Among the group that did smoke, the median use was about six joints per week.

Scans revealed that the nucleus accumbens was larger in marijuana users, compared with nonusers, and its alteration was directly related to how much the person smoked. The nucleus accumbens is a hub in the brain that is involved with decision making and motivation. Structural changes were also seen in the amygdala, which is involved with emotional behavior.

These changes, Gilman said, may be evidence that the brain is forming new connections that encourage further drug use, “a sort of drug learning process.” The study did not address whether the brain changes are permanent.

The results are similar to animal studies that show when rats are given THC, the mind-altering ingredient in marijuana, their brains also form new connections, indicating an adaptation to the unnatural level of reward and stimulation from marijuana.

Other scientists not involved in the study say its small size makes it hard to extrapolate to the general population. But they also said the findings may help explain what happened to the brains of participants in other marijuana studies that demonstrated behavioral and functional changes, but did not use scans to identify potential brain abnormalities.

“Anything that underscores that there may be structural changes in the brain [from marijuana use] is important,” said Dr. Staci Gruber, an associate psychiatry professor at Harvard Medical School and a director of brain imaging at McLean Hospital.

Gruber’s studies of marijuana smokers have focused on those with longer, more chronic use and have found that those who started smoking at earlier ages, while still in their teens, are less able to perform certain reasoning and decision-making tasks, compared with those who started later in life.

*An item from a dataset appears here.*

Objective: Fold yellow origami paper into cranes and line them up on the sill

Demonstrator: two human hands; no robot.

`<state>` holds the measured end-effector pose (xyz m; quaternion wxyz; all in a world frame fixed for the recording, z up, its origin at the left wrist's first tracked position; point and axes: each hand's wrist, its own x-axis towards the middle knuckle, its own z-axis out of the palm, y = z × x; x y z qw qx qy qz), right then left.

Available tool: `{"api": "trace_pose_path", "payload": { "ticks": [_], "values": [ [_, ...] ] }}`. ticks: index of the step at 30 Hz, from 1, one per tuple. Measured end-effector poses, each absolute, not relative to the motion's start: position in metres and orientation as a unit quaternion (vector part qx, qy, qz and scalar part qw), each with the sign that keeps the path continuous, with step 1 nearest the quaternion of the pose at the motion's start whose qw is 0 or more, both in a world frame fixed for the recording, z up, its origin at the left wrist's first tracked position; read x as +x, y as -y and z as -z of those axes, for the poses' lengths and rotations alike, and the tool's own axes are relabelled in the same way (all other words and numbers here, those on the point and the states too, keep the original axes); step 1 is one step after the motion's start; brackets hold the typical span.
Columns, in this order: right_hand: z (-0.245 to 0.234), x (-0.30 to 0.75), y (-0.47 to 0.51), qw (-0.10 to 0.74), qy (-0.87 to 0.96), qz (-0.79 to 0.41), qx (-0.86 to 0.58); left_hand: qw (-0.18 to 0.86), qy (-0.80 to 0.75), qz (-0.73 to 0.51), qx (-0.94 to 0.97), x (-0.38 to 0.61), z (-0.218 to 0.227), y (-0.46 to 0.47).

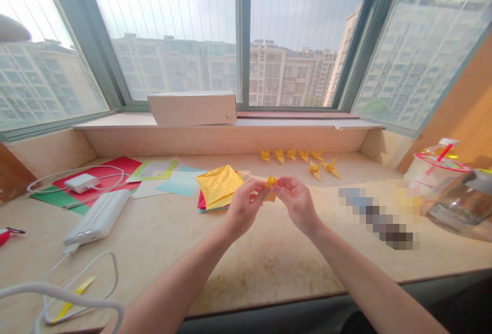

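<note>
Head view: both bare hands work over a pale stone counter (pixel 269 272); the left hand (pixel 246 203) pinches a small piece of folded yellow paper (pixel 271 185) between thumb and fingers; the right hand (pixel 298 201) grips the same piece from the opposite side, its fingers likewise bent inward; the paper sits between the two sets of fingertips, near the middle of the counter, pointed folds upward; whether it touches the counter cannot be told.

Just beside the left hand lies a creased yellow sheet (pixel 219 185), on top of a paper stack with red and blue edges showing beneath; beyond the right hand, a row of five yellow paper birds (pixel 291 154) stands near the back wall, with two more birds (pixel 315 171) nearer the person at the right end.

Counter, left side: a red sheet (pixel 126 165), a green sheet (pixel 49 198) and a light blue sheet (pixel 182 181) lie flat; a white charger (pixel 81 183) rests on the coloured paper; a white power bank (pixel 98 216) lies nearer the person, a cable plugged into its near end.

Counter, right side: a cup with a red straw (pixel 428 175) stands next to a glass jar (pixel 457 206); a pixelated patch nearby is unreadable; a white box (pixel 192 109) rests on the windowsill.
</note>
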<state>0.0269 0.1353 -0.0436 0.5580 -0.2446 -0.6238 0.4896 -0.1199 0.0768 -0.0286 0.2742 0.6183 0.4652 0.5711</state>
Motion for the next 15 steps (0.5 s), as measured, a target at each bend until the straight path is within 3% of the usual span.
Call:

Stuart Gitlow, president of the American Society of Addiction Medicine, said the Mass. General study provides much-needed “hard evidence” of brain changes that appear to match the changes in cognitive skills — thinking and reasoning — that other researchers have demonstrated in marijuana studies.

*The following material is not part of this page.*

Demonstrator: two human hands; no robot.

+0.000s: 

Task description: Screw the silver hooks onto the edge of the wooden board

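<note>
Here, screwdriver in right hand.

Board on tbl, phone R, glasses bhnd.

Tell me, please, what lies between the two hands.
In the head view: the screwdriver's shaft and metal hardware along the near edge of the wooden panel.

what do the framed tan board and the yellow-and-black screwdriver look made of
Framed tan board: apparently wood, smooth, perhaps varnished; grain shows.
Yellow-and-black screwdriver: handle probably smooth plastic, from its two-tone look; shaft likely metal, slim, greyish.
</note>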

“We’ve known that people who use marijuana when they’re younger tend to have cognitive abnormalities, but this gives us direct evidence,” he said.

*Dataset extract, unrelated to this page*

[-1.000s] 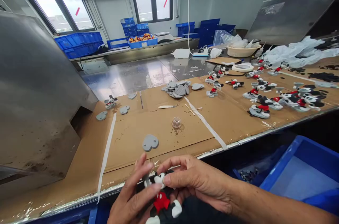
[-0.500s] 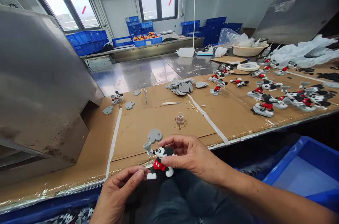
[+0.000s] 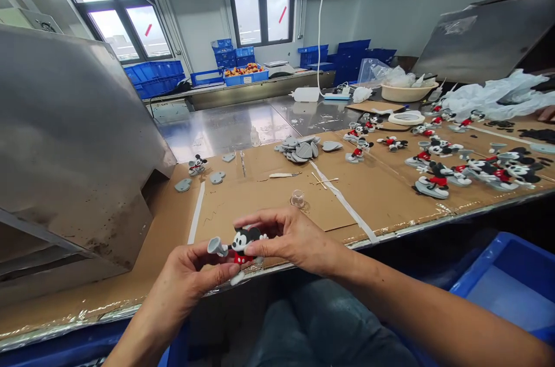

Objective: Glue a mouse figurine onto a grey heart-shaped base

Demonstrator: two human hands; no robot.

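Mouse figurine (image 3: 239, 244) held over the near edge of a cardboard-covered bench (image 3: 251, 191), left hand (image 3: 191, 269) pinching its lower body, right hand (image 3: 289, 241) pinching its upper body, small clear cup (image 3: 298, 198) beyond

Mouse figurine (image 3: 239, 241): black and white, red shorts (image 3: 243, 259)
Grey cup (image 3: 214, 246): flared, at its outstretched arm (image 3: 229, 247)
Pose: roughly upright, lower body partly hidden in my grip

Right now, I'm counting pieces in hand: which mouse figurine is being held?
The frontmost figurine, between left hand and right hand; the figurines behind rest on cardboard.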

“It’s fairly reasonable to draw the conclusion now that marijuana does alter the structure of the brain, as demonstrated in this study,” Gitlow said, “and that structural alteration is responsible, at least to some degree, for the cognitive changes we have seen in other studies.”

Earlier research has shown different brain changes linked to alcohol or other drug use, such as cocaine.

Dr. Hans Breiter, a coauthor of the Mass. General study, said there are still many unanswered questions about the potential long-term effects of these various chemicals, especially if people use more than one drug. One of his earlier studies, for instance, showed that the amygdala region of the brain shrank with cocaine use, while the new marijuana study suggests an increase.

“Most drug users use more than one drug,” said Breiter, a professor of psychiatry and behavioral sciences at Northwestern University Feinberg School of Medicine.

“Cocaine users use opiates, and most marijuana users also drink,” he said.